Sunday, January 15, 2012

My home


It's the kind of Sunday I like.
Not too sunny. Not too cloudy.
Just right.

The house is empty save for Belle the beagle and I.
Belle is curled up on the sofa dreaming her doggy dreams
and I am savouring the feeling of quiet in my home... of ME time...
Of having the house to myself... for in a months time or so,
this will no longer really be my home because once I get married
I will be moving out to live in the Love Nest.
It's not to say that I dread moving to the Love Nest
but it will be super different.

I feel as if I am being torn.
One part longs to be home here in the house I grew up in
for close to 30 years and the new home which I will share
with B... a home which is our own.

I used to have many of these moments of being alone at home
growing up and I never really appreciated those moments and now
when I realise that I may not have them for much longer, 
I savour it and keep it close to my heart. 

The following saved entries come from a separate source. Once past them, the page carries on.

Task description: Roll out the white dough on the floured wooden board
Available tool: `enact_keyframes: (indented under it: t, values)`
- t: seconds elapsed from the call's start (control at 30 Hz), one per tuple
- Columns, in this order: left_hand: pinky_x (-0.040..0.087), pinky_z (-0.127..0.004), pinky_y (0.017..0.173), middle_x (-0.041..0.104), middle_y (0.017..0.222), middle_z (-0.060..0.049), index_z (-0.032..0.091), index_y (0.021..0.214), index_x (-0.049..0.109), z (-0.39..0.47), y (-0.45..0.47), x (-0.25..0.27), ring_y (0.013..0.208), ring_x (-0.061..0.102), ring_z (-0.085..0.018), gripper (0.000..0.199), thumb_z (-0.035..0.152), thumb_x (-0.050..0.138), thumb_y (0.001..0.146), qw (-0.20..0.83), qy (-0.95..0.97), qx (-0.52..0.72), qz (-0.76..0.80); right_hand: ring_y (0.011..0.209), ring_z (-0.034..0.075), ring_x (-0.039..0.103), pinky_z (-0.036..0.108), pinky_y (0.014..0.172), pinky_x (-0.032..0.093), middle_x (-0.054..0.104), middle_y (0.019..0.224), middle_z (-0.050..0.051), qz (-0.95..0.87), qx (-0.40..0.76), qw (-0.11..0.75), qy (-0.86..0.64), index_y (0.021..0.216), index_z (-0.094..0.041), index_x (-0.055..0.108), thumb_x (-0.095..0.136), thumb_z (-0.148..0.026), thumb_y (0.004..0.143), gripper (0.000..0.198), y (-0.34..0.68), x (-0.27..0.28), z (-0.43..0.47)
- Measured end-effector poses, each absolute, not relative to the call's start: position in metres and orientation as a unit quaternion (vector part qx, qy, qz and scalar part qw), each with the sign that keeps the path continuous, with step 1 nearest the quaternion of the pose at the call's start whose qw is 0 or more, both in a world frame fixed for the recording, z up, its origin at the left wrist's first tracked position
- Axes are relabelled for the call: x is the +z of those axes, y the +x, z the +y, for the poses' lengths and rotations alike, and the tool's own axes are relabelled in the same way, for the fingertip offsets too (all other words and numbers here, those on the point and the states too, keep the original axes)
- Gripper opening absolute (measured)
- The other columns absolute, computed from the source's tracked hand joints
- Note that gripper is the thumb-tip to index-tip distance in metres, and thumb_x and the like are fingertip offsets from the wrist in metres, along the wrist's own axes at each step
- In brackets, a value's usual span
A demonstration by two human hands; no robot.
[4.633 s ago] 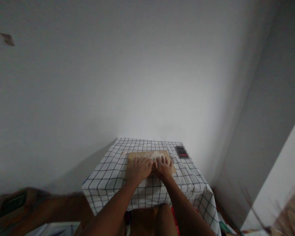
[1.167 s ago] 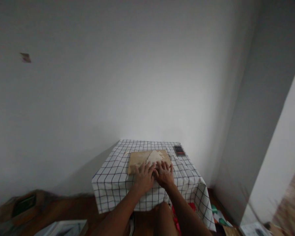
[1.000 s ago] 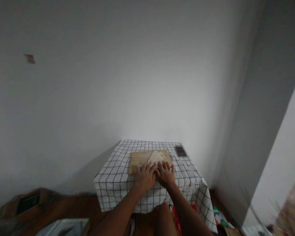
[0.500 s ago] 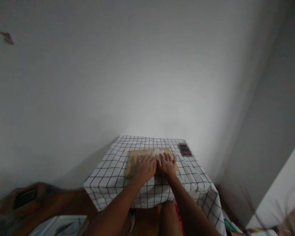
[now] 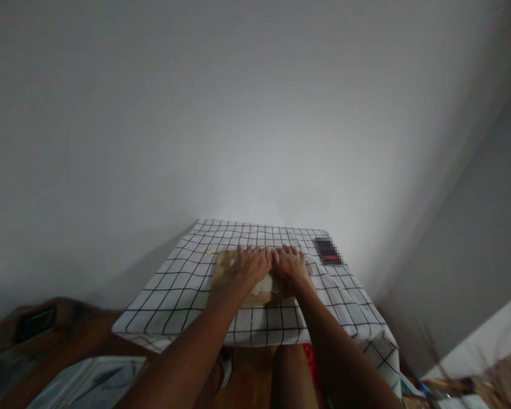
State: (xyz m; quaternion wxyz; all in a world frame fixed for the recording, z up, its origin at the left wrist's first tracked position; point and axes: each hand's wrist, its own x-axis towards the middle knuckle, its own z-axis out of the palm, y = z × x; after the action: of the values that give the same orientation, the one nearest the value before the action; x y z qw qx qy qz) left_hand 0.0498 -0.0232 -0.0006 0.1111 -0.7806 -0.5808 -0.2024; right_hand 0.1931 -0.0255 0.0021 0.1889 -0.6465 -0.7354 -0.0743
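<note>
A wooden board (image 5: 221,287) lies on the checked cloth in front of me. Pale, flattened dough (image 5: 264,285) shows on it, on the near side between my forearms. My left hand (image 5: 253,264) rests over the far half of the board, palm down, fingers stretched forward and apart. Close beside it, thumbs nearly meeting, my right hand (image 5: 288,264) lies palm down in the same way, fingers spread toward the board's far edge. Whatever is under both palms is hidden, and I cannot tell whether a tool is there.
A white tablecloth (image 5: 162,295) with black grid lines covers the table, which stands against a grey wall (image 5: 255,125). A blurred-out dark object (image 5: 329,251) is at the right rear. A small pale scrap (image 5: 210,251) lies left of the board. Below are my knees.
Both hands have slid forward toward the board's far edge. Dough that showed beyond my fingertips is now visible nearer me, behind the hands. The camera view has shifted slightly.
</note>
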Motion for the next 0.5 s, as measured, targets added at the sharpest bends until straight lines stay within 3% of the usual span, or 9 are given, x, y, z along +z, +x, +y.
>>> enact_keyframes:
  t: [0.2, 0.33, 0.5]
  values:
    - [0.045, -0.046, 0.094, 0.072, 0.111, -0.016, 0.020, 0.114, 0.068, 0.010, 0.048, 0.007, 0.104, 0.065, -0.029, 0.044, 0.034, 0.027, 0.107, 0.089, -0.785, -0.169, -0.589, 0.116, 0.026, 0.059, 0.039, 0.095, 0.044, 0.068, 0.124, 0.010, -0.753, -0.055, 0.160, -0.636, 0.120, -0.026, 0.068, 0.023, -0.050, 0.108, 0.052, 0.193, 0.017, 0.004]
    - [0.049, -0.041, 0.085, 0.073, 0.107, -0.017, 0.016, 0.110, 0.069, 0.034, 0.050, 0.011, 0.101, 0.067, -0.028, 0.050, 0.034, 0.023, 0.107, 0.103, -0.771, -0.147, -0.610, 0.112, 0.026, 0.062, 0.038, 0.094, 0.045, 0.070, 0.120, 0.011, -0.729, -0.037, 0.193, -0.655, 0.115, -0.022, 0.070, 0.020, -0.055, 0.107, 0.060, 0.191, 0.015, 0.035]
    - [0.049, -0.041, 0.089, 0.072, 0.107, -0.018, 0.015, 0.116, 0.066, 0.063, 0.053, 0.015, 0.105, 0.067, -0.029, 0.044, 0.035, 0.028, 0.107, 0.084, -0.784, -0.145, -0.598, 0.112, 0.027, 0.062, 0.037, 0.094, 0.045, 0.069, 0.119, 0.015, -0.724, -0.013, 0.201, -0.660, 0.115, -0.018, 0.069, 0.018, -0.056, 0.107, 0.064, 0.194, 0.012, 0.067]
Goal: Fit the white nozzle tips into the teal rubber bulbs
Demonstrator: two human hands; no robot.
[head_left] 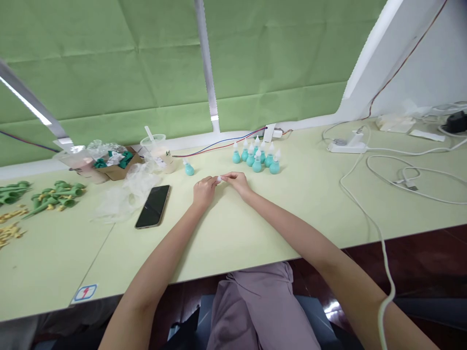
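Observation:
My left hand (205, 190) and my right hand (237, 182) meet over the middle of the table, fingertips pinched together. Between them shows a small white piece (219, 179), mostly covered by the fingers; its exact kind cannot be made out. Beyond my right hand stands a cluster of several small turquoise bulb bottles (257, 164) with pointed white tips. One more turquoise bulb bottle (188, 169) sits apart, behind my left hand, leaning slightly.
A black phone (153, 206) lies left of my arms, beside a crumpled plastic bag (126, 194). Farther left are drink cups (162, 158), a cardboard box (122, 169) and green parts (60, 195). At right, a power strip (348, 146) trails white cables (368, 218) across the table.

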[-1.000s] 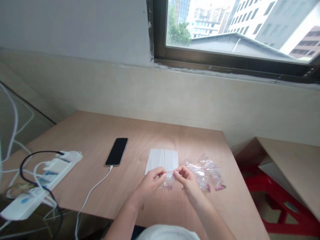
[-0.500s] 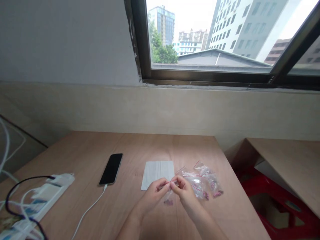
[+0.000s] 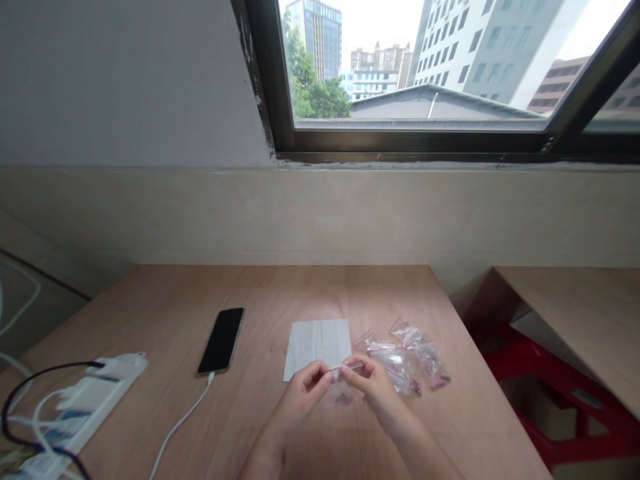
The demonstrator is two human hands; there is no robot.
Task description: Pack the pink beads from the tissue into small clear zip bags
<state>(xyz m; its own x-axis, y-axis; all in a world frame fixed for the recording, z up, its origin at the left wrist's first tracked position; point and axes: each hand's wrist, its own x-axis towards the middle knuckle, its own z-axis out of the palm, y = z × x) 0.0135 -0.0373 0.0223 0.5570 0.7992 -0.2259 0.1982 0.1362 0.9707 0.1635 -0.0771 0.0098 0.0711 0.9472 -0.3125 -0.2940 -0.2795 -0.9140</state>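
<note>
Between my two hands hangs a small clear zip bag (image 3: 342, 393) with a red seal line along its top and small dark pinkish bits at its bottom. My left hand (image 3: 309, 389) pinches the top edge at the left, and my right hand (image 3: 369, 379) pinches it at the right. Just behind the hands lies a white sheet of paper (image 3: 317, 341). To the right of my right hand, several clear zip bags (image 3: 395, 365) overlap on the table, with small pink and red pieces gathered at their bottoms.
A black phone (image 3: 221, 340) lies at the left, plugged into a white cable (image 3: 181, 421). A white power strip (image 3: 107, 393) with tangled cords is at the far left of the wooden table (image 3: 270, 293). Beyond the right edge are a red plastic stool (image 3: 530, 363) and another tabletop (image 3: 575, 313).
My fingertips have moved slightly apart along the bag's top edge, so the red seal line shows more between them. The camera view has shifted a little.
</note>
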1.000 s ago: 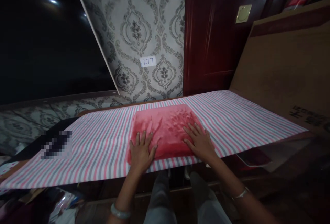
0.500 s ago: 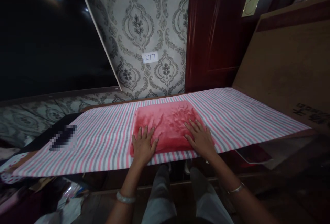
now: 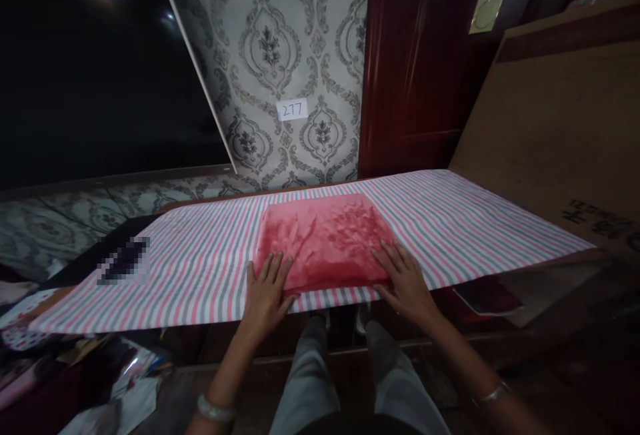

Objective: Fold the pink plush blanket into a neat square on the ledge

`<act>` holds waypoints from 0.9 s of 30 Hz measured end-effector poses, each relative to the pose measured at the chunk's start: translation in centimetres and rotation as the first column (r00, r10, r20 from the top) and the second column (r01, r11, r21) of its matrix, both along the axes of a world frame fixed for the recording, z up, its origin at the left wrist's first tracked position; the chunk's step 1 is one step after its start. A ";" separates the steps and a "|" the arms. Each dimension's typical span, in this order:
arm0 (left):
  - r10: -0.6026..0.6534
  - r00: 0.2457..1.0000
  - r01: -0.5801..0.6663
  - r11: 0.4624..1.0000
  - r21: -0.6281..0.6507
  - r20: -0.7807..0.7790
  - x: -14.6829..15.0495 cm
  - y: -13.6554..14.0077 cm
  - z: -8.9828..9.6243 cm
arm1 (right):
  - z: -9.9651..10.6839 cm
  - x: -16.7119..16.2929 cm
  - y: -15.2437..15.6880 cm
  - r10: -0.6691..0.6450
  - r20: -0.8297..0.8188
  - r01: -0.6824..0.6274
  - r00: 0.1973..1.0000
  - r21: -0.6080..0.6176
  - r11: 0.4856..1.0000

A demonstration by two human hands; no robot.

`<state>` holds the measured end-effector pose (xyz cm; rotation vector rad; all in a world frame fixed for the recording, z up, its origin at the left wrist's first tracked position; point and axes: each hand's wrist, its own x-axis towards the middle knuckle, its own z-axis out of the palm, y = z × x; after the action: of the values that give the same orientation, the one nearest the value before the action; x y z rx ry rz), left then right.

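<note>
A pinkish-red folded cloth with a soft plush look (image 3: 330, 241) lies flat in the middle of a striped cover (image 3: 200, 261). My left hand (image 3: 265, 295) rests palm down at the cloth's near left corner, fingers extended. At the near right corner, my right hand (image 3: 406, 285) lies with its fingers stretched out over the edge. Both thumbs sit by the front edge. Darker brushed marks show on the plush surface. Neither hand grips anything.
A large dark screen (image 3: 100, 75) stands at the back left. On the right leans a big cardboard box (image 3: 560, 115). A dark pixelated patch (image 3: 123, 261) lies at the cover's left end. Assorted clutter (image 3: 135, 388) fills the floor at lower left.
Both hands have slid outward and toward me, from the top of the plush cloth to its near corners. The cloth stays in about the same place.
</note>
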<state>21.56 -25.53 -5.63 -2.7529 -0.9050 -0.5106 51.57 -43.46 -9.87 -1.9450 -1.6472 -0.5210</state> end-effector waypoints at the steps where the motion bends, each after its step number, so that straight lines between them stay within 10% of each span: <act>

I know that moving out is not a big deal for some
but for me, it is.
It's monumental.

Imagine not waking up to the familiar sounds,
smells, people, things...
It's not impossible I know. Just different...
but I will miss it.
I will miss it so so much.

Yet I know that I am beginning to love the Love Nest
and having a place to share with B.
There will be a lot of moments and things to get used to,
of accepting each others own habits and leaning how
to adapt to that because for the longest time I have never
had to share or care about anyone else's habits except my
own and now I will face it everyday!

Mixed feelings. Mixed feelings.
They float and rise and ebb within me.

There isn't much time to dwell on these feelings though.
Things are moving much too quickly with the wedding
being just around the bend and a 106 other things to get done.
There is no time to absorb these changes slowly
because time just doesn't wait... it's not it's nature to do so.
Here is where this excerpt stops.